Lesser men may have packed their kilt and marched away into the shadows, after suffering a harrowing season of tennis. But Rafael Nadal is no ordinary mortal. The irrepressible Spaniard absorbed the disappointment of defeat with typical fortitude, refusing to be cowed down by the worst season of his illustrious career.
The fact that Nadal is scripting a stirring recovery on the hard courts is a tribute to his resilience and indomitable willpower. And as Novak Djokovic rules tennis with an iron fist, Nadal’s return to the height of his prowess augurs wells for men’s tennis.
Nadal has suffered a series of stinging defeats this year. Fabio Fognini, Milos Raonic and Stanislas Wawrinka have all dealt blows on the hurting Spaniard. An emboldened Dustin Brown produced a remarkable performance to oust Nadal very early at Wimbledon.
But it was Fognini who twisted the knife deeper into the flesh for Nadal. Having already tamed the raging bull in Rio and Barcelona, Fognini did a Houdini trick in New York on the man that made a career out of battling to the bitter end.
The Italian overturned a two set deficit to earn a mightily impressive 3-6, 4-6, 6-4, 6-3, 6-4 victory in the third round of the US Open. It appeared then that Nadal was sinking into a deep quagmire made slushier by a mind in turmoil.
Nadal though refused to bow down, searching for positives and defending his team with a stoic resolve. He insisted that some good tennis was round the corner, even if he was finding it difficult to find any buyers.
Just when it seemed like Nadal might ease out of the season and prepare for a fresh assault next season, he has sprung a massive surprise with a brilliant run in recent weeks.
The Spaniard has traditionally been weak toward the end of the season, having expended his energies through the European summer. But he is busy this season scripting some of the best late season results of his wealthy career.
The raging bull from Manacor has been marching through the post grand slam season with renewed vigor, devouring the very same opponents that tormented him earlier this season. In nailing down Raonic in Shanghai, the Spaniard was clearly avenging the Indian Wells loss that hurt his confidence at an important time in the season.
Nadal faced Wawrinka in the next round in Shanghai, the man who beat him in Madrid to deepen the damage he was suffering in the worst clay court season of his career.
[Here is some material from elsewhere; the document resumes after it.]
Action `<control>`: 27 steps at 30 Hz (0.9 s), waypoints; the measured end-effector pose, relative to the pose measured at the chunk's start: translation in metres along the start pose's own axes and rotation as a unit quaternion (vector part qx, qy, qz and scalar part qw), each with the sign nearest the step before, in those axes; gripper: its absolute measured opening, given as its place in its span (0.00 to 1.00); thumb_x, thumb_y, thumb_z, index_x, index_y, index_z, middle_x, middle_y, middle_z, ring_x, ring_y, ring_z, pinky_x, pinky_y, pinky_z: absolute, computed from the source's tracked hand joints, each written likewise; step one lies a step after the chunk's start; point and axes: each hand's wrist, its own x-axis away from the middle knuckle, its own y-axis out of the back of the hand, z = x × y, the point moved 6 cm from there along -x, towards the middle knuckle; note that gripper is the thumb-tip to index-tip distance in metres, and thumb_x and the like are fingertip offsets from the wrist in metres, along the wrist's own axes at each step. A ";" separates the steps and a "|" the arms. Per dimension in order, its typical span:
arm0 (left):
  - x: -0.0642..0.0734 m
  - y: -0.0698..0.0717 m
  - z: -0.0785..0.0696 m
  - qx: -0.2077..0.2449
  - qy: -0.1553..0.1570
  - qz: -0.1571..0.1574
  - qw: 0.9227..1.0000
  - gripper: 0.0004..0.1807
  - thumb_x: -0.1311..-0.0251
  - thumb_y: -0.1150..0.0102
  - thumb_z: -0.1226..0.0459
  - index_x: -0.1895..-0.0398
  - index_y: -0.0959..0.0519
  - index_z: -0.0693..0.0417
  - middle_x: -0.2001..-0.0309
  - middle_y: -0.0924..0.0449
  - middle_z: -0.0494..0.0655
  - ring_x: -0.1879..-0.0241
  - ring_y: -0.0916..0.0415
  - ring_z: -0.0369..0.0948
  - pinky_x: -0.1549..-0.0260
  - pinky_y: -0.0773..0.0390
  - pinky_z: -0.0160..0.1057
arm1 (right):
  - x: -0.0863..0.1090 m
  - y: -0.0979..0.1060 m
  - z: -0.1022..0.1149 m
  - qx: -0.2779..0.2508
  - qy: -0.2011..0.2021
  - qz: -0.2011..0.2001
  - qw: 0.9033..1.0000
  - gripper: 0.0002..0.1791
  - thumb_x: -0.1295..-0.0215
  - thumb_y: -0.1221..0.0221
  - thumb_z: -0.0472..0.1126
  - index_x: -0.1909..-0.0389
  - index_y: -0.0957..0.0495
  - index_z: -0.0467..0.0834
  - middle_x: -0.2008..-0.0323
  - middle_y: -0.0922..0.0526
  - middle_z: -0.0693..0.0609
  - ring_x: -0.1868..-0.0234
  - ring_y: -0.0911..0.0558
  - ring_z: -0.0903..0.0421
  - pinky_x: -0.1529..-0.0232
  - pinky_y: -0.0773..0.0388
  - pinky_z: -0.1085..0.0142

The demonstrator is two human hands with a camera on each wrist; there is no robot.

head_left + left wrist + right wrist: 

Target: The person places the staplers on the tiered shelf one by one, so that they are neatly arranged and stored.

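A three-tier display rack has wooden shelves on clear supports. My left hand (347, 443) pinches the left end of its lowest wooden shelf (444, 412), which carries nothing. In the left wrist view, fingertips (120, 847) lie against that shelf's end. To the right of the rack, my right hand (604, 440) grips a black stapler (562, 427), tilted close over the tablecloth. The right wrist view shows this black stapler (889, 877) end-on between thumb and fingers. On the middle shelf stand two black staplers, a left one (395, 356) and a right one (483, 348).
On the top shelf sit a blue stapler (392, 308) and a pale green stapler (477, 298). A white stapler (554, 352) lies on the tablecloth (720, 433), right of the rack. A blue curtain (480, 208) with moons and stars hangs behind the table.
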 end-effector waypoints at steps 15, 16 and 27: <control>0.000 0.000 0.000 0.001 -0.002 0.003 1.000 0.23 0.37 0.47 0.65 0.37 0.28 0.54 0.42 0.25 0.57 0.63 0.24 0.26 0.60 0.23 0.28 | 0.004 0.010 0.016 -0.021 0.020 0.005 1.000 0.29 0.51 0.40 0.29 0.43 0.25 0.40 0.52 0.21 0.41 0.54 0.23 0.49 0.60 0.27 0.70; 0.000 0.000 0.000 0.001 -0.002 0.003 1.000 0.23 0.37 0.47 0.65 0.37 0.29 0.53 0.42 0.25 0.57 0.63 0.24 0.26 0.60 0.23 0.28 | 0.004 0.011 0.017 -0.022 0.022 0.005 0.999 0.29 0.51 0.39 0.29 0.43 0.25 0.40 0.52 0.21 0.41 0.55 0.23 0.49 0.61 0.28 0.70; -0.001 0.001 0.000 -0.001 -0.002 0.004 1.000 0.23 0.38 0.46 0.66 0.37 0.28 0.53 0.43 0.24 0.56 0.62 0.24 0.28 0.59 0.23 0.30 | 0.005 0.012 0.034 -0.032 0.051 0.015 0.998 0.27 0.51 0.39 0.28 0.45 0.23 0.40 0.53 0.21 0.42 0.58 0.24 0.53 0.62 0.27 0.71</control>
The Spaniard humiliated the Swiss for the loss of just three games.
Of course, by the time he arrived in Shanghai, Nadal had already dealt with an Italian opponent who was threatening to rent space in the head of the mighty bull. Rafa beat Fognini in a convincing effort in Beijing to underscore the fact that he was well on his way to mending the dents to his fragile confidence.
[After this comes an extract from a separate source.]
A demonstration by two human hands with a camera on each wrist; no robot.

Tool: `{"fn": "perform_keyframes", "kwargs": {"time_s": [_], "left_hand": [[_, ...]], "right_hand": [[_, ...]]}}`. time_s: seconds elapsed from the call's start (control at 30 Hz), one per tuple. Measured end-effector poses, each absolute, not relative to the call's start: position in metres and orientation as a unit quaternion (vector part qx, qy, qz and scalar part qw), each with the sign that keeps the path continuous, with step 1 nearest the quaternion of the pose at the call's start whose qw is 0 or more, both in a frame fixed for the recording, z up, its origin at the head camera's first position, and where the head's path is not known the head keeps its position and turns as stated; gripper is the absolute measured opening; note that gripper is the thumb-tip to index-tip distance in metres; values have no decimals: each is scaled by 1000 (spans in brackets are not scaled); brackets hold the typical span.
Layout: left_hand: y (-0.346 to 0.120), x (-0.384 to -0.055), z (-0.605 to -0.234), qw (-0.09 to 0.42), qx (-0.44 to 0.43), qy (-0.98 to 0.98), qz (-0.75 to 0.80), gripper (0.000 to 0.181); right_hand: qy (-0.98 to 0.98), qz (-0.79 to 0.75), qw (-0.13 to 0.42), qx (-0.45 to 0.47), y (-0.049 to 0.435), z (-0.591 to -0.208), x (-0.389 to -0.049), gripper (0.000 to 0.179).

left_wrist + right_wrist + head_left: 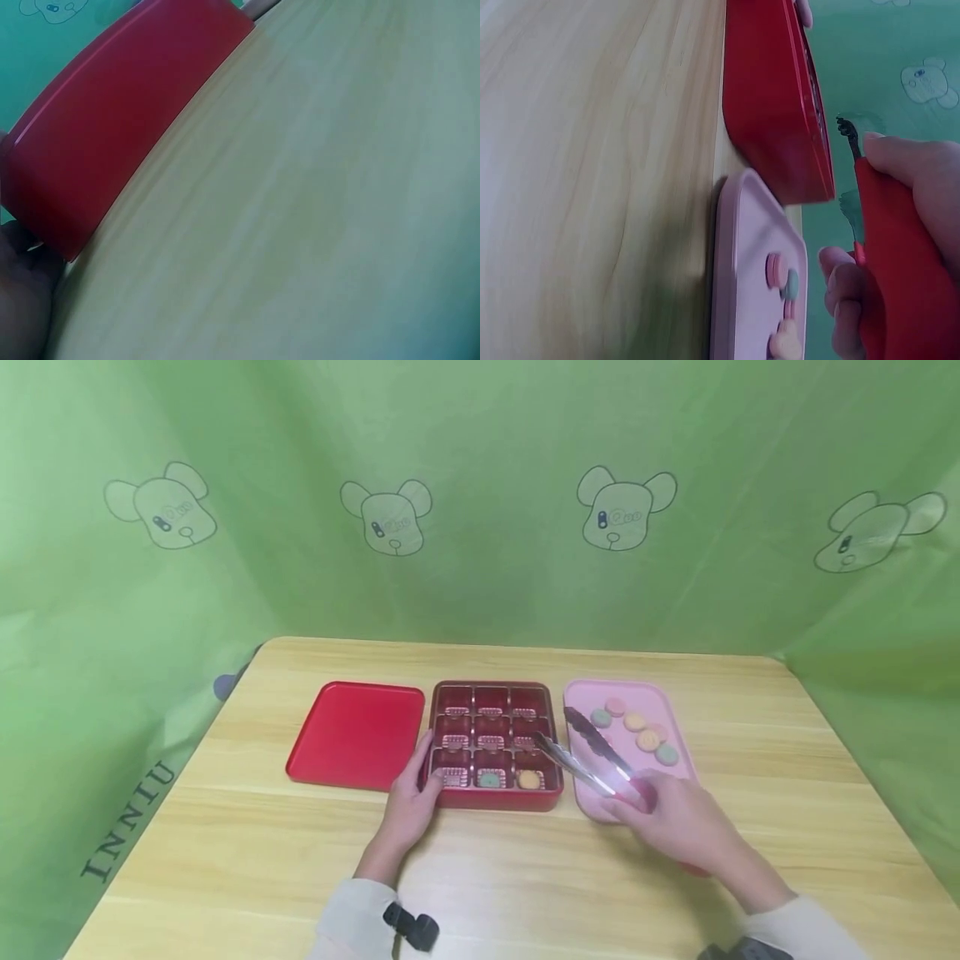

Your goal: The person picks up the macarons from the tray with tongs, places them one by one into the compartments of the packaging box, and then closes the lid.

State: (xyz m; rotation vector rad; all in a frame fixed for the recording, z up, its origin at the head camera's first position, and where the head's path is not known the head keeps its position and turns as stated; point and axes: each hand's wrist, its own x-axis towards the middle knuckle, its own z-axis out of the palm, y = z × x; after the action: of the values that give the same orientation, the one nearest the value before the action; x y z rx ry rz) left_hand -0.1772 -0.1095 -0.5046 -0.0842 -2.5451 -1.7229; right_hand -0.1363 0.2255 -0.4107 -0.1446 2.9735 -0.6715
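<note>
A red box point(498, 800) with a grid of compartments stands mid-table. Its front row holds a green cookie point(489, 780) in the middle and a yellow cookie point(528, 779) at the right. My left hand point(411, 802) grips the box's near left corner, thumb at the front rim and fingers along the side. In my right hand point(686, 818) are metal tongs point(592, 739) with red handles point(904, 262). The tongs' tips are spread apart with nothing between them, one over the box's right side, the other above the pink tray point(660, 697).
Several pink, yellow and green cookies point(634, 722) lie on the pink tray, right of the box. A flat red lid point(356, 735) lies to the left of the box. Behind the wooden table point(510, 885) hangs a green curtain point(495, 593) with bear drawings.
</note>
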Motion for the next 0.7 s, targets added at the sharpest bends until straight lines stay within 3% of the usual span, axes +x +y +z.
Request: {"fn": "perform_keyframes", "kwargs": {"time_s": [0.27, 0.53, 0.7], "left_hand": [[-110, -175, -504, 32, -26, -827, -561, 64], [-109, -175, -504, 27, -25, -828, -560, 64], [-109, -175, -504, 30, -27, -828, -559, 64]], "right_hand": [[981, -188, 32, -38, 253, -407, -132, 83], [984, -173, 51, -10, 289, -411, -123, 77], [982, -171, 80, 13, 309, -412, -119, 85]]}}
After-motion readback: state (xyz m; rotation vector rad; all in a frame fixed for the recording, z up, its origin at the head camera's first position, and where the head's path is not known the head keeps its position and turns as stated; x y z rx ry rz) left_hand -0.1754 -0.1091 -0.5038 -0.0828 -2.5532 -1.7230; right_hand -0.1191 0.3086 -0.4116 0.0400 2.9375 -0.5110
On the fast paced indoor hard courts of Basel this past week, Nadal was kept on edge as he pursued his first title on the surface since Madrid in 2005. But he came through some bruising battles against Grigor Dimitrov and Marin Cilic, underlining his growing hunger for victory.
Clearly Nadal is back to hunting with his customary ferocity and never say die spirit. On Sunday, he raised the temperature inside the St Jakobshalle stadium with some resolute tennis. Facing a near fatal break point in the sixth game of the second set against a rampant Roger Federer, Nadal found a powerful serve to remain alive.
He showed great heart in pushing the match into a third set, despite a packed stadium baying for his blood with their vocal support to the local hero. A 141kmph forehand winner at full stretch was a sight to behold, as Nadal responded with a venomous strike to a raging inside out forehand from his opponent.
Nadal may have fallen marginally short at the end, but this was a fast paced surface and the Spaniard had been struggling for confidence. After this week though, Nadal may no longer have to dwell on the vexing topic anymore.
''I lost but I was close to winning, very close,'' asserted Nadal in the aftermath of his 34th match against Federer. ''Today I have been very competitive against one of the best players in the world. And on the toughest surface for me.''
He found some answers these past few weeks and the Spaniard is clearly ready for an assault next season to regain his lost glory on the red dirt of Europe. Tennis might be struggling to unearth its next big star, but the men at the top are no pushovers.
Djokovic’s dominance will be tested next year. With Andy Murray very eager to regain a taste of grand slam metal and Federer continuing to innovate in an effort to turn the clock back, it will not be long before Nadal regains his rightful place among the big four in their insatiable hunt for decorative silver.